Instructions for the task: Transcribe the listing exactly; drop the images.

※

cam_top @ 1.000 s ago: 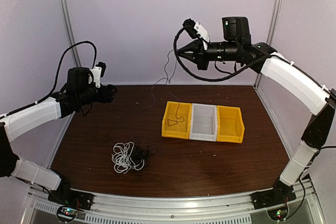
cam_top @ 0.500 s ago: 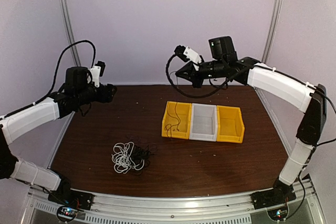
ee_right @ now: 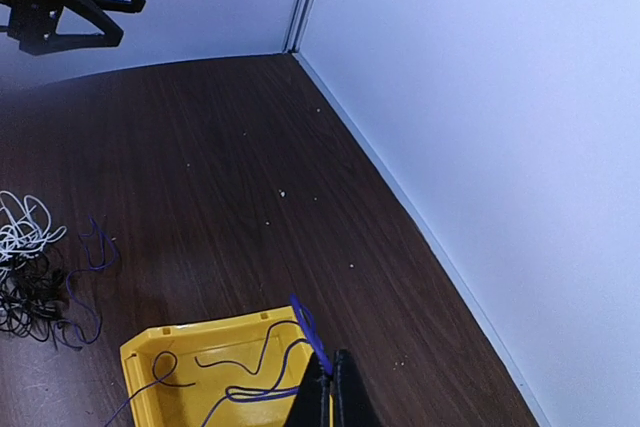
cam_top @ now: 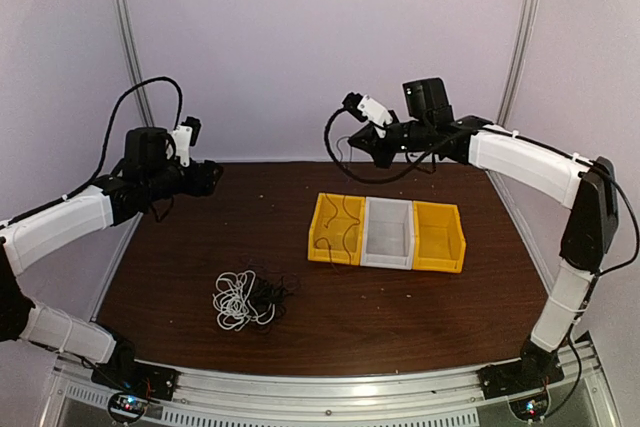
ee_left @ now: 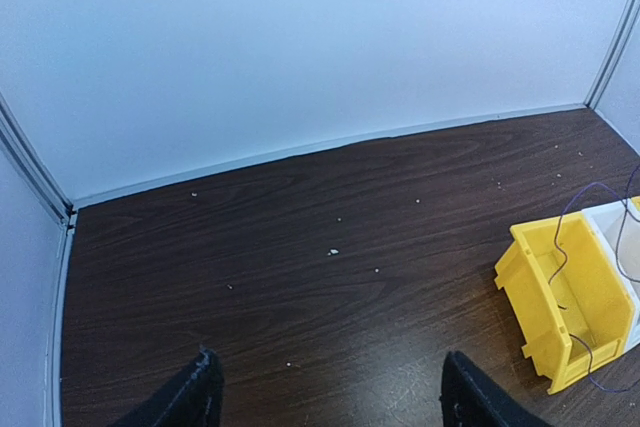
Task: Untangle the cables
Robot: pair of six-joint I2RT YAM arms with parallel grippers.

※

Answer space:
cam_top @ 1.000 s ago: 
cam_top @ 0.500 s ago: 
ee_right @ now: 
cam_top @ now: 
ee_left @ now: 
Task: Untangle the cables
Robot: pair of six-joint I2RT YAM arms with parallel grippers.

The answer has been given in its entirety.